**Work to be completed**
Lift out each line of the data that holds "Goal".

---

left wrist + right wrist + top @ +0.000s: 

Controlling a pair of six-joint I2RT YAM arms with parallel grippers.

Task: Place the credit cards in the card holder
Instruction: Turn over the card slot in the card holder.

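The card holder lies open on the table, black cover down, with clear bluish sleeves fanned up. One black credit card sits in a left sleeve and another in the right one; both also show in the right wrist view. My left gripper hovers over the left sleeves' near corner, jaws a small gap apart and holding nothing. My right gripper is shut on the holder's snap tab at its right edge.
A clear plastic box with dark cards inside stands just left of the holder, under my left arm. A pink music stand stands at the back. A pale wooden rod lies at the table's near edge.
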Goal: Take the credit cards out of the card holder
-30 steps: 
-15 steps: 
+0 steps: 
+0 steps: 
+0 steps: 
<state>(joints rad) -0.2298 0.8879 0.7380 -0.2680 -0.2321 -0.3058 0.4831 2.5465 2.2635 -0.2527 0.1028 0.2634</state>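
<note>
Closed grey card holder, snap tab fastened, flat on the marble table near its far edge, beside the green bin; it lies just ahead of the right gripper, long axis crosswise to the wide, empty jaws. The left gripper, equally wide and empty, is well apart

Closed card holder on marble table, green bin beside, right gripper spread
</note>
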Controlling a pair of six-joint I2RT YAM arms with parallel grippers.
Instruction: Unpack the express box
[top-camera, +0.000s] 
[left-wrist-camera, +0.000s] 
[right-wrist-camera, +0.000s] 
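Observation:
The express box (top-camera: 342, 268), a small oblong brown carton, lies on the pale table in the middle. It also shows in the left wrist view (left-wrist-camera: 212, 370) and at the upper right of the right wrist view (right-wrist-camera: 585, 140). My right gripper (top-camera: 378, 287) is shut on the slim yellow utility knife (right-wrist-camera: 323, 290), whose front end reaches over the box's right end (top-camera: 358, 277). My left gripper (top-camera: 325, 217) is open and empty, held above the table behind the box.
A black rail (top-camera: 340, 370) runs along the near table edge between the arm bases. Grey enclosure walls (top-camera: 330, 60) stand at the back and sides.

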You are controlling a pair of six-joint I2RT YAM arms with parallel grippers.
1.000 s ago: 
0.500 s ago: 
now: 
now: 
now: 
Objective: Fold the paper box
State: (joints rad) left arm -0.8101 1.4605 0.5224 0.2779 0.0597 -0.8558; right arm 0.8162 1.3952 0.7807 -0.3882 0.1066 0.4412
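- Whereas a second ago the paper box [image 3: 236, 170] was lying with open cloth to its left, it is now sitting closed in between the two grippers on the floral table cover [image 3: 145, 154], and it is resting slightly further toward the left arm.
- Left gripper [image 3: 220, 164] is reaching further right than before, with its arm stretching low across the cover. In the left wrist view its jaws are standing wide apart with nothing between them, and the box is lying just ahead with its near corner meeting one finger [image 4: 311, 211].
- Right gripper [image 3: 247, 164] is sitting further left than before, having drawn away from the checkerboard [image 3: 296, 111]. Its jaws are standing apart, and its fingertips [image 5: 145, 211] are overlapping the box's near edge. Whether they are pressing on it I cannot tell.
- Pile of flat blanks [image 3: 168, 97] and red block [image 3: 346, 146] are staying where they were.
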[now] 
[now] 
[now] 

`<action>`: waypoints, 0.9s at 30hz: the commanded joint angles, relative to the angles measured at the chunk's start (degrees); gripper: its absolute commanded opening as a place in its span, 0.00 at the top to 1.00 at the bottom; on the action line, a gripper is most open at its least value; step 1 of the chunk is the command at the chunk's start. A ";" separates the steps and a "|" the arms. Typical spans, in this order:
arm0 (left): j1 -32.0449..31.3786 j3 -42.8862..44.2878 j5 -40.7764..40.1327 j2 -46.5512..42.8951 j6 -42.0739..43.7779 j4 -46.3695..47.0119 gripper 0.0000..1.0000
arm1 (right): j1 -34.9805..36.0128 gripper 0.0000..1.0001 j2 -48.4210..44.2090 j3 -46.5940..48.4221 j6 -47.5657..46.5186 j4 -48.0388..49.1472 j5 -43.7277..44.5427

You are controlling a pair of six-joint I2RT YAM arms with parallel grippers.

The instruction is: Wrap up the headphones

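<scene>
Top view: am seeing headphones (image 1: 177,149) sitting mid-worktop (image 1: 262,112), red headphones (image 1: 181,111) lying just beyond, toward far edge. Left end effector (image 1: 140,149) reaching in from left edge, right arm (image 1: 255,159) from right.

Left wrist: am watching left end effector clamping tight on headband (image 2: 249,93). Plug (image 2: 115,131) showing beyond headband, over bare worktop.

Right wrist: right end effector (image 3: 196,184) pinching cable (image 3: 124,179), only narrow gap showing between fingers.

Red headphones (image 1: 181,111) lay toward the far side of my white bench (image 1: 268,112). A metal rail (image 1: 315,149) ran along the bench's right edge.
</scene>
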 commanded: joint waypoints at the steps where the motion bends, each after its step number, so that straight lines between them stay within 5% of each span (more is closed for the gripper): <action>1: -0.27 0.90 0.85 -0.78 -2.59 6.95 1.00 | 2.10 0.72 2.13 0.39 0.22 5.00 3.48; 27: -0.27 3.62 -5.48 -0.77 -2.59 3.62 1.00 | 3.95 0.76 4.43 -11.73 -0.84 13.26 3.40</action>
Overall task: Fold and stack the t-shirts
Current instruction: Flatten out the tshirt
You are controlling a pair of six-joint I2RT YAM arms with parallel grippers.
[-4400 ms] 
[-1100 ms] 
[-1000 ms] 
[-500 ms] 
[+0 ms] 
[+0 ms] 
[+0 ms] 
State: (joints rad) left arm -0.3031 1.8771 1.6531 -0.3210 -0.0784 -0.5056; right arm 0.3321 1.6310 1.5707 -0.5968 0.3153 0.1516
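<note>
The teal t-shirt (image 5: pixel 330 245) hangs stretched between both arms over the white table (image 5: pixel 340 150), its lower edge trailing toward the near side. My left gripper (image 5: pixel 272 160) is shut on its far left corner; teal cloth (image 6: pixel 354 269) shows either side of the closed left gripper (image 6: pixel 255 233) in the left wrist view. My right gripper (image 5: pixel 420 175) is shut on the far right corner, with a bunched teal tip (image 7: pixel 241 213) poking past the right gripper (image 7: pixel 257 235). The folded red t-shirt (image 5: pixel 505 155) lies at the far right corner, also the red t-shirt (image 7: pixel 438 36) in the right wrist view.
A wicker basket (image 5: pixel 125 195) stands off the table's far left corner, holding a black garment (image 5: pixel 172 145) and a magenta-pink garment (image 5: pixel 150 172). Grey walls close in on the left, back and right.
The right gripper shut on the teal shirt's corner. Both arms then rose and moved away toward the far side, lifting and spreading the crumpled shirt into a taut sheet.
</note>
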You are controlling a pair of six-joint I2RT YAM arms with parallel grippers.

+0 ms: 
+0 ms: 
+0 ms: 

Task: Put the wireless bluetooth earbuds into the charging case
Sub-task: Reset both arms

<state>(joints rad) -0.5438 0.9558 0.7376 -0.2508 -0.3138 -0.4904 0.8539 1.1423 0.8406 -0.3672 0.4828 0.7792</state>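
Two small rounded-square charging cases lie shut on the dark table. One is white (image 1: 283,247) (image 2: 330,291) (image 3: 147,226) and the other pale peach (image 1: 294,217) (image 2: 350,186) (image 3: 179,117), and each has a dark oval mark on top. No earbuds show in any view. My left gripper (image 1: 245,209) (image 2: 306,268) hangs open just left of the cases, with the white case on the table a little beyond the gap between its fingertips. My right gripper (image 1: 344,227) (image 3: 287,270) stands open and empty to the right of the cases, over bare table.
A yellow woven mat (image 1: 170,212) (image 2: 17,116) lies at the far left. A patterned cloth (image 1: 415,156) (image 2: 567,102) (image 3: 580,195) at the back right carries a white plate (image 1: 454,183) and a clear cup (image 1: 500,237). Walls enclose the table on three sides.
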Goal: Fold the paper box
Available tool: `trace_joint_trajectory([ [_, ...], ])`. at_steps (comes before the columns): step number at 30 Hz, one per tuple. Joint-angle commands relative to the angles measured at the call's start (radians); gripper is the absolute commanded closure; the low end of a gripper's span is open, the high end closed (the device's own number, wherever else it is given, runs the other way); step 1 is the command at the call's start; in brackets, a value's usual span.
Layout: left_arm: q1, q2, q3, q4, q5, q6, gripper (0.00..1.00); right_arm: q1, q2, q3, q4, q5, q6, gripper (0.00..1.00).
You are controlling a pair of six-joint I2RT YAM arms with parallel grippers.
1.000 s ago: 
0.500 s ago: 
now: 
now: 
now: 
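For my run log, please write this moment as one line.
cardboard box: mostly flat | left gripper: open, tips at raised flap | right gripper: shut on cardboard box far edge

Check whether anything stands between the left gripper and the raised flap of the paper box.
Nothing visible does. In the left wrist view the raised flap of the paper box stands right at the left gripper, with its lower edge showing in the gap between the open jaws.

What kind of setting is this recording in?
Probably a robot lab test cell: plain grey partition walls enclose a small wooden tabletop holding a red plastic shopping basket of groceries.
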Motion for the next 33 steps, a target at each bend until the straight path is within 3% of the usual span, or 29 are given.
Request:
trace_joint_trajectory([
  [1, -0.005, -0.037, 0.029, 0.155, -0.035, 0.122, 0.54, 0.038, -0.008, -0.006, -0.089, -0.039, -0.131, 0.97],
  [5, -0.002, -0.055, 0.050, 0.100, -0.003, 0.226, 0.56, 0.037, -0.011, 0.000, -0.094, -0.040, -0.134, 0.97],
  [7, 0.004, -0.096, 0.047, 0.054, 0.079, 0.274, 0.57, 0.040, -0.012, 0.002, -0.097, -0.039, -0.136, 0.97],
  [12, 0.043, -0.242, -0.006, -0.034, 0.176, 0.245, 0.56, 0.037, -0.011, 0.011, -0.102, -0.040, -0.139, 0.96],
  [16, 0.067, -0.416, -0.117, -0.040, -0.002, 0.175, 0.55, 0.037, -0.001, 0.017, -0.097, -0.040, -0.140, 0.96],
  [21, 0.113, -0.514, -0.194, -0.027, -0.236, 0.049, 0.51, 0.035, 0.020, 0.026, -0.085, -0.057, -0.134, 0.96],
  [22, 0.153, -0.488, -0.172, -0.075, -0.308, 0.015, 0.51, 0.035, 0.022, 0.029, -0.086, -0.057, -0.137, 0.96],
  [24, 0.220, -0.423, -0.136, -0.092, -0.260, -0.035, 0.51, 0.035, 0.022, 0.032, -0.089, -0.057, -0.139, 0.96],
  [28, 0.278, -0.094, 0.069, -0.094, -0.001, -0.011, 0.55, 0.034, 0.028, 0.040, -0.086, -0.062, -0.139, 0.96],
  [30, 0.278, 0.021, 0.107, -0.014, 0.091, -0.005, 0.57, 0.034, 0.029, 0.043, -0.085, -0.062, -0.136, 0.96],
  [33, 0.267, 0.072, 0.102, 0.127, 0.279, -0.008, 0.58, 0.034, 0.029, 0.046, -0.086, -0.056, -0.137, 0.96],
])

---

**Reply to the exercise**
Goal: Take the credit cards out of the card holder
Goal: Fold the paper box

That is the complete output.